Problem details –
Go through the listing below and output it word for word.
##############################
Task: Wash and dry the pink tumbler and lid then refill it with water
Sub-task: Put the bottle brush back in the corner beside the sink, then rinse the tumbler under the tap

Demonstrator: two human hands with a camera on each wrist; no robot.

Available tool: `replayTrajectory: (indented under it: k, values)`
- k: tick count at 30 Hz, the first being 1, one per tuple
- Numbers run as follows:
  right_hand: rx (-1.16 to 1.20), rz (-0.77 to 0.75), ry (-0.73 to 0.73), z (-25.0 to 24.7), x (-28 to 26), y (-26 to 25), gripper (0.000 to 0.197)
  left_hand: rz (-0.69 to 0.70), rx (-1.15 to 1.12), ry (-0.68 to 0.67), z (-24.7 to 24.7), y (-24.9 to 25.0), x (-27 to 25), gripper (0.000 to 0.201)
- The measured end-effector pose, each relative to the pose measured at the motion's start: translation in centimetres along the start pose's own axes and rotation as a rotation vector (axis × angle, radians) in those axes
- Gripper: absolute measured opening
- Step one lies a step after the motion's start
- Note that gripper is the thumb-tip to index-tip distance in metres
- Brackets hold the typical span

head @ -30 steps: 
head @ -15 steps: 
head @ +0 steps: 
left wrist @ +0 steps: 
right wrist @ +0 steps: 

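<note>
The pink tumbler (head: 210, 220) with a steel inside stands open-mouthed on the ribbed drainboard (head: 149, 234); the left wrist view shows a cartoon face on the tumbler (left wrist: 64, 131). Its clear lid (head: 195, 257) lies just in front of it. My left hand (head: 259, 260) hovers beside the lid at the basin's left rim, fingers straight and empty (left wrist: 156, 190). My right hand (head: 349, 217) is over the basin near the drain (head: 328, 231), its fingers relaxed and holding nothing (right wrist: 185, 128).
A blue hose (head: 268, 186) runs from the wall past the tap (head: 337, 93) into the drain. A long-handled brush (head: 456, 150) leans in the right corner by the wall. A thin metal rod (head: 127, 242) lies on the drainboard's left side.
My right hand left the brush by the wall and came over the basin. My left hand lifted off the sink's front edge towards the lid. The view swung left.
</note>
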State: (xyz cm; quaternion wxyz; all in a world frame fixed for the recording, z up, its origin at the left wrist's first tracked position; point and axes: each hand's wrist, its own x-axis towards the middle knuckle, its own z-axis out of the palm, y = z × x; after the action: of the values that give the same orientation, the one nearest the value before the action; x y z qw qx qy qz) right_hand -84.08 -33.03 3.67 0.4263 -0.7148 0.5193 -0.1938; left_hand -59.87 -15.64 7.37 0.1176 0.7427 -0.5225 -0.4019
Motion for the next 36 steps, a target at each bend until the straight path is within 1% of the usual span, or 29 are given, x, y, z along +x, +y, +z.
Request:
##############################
Output of the task –
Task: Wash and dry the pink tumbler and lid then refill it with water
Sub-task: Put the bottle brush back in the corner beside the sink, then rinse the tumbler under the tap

Demonstrator: two human hands with a camera on each wrist; no robot.

Available tool: `replayTrajectory: (indented under it: k, values)`
- k: tick count at 30 Hz, the first being 1, one per tuple
- Numbers run as follows:
  right_hand: rx (-1.16 to 1.20), rz (-0.77 to 0.75), ry (-0.73 to 0.73), z (-25.0 to 24.7), x (-28 to 26), y (-26 to 25), gripper (0.000 to 0.197)
  left_hand: rz (-0.69 to 0.70), rx (-1.15 to 1.12), ry (-0.68 to 0.67), z (-24.7 to 24.7), y (-24.9 to 25.0), x (-27 to 25), gripper (0.000 to 0.201)
- The measured end-effector pose, each relative to the pose measured at the motion's start: translation in centimetres along the start pose's own axes and rotation as a rotation vector (axis × angle, radians) in those axes
- Gripper: absolute measured opening
- Step one lies a step after the motion's start
- Note that gripper is the thumb-tip to index-tip distance in metres
- Brackets hold the typical span

head @ -30 steps: 
head @ -15 steps: 
head @ +0 steps: 
left wrist @ +0 steps: 
right wrist @ +0 steps: 

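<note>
The pink tumbler (head: 210, 220) with a steel inside stands open-mouthed on the ribbed drainboard (head: 149, 234); the left wrist view shows a cartoon face on the tumbler (left wrist: 64, 131). Its clear lid (head: 195, 257) lies just in front of it. My left hand (head: 259, 260) hovers beside the lid at the basin's left rim, fingers straight and empty (left wrist: 156, 190). My right hand (head: 349, 217) is over the basin near the drain (head: 328, 231), its fingers relaxed and holding nothing (right wrist: 185, 128).
A blue hose (head: 268, 186) runs from the wall past the tap (head: 337, 93) into the drain. A long-handled brush (head: 456, 150) leans in the right corner by the wall. A thin metal rod (head: 127, 242) lies on the drainboard's left side.
My right hand left the brush by the wall and came over the basin. My left hand lifted off the sink's front edge towards the lid. The view swung left.
</note>
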State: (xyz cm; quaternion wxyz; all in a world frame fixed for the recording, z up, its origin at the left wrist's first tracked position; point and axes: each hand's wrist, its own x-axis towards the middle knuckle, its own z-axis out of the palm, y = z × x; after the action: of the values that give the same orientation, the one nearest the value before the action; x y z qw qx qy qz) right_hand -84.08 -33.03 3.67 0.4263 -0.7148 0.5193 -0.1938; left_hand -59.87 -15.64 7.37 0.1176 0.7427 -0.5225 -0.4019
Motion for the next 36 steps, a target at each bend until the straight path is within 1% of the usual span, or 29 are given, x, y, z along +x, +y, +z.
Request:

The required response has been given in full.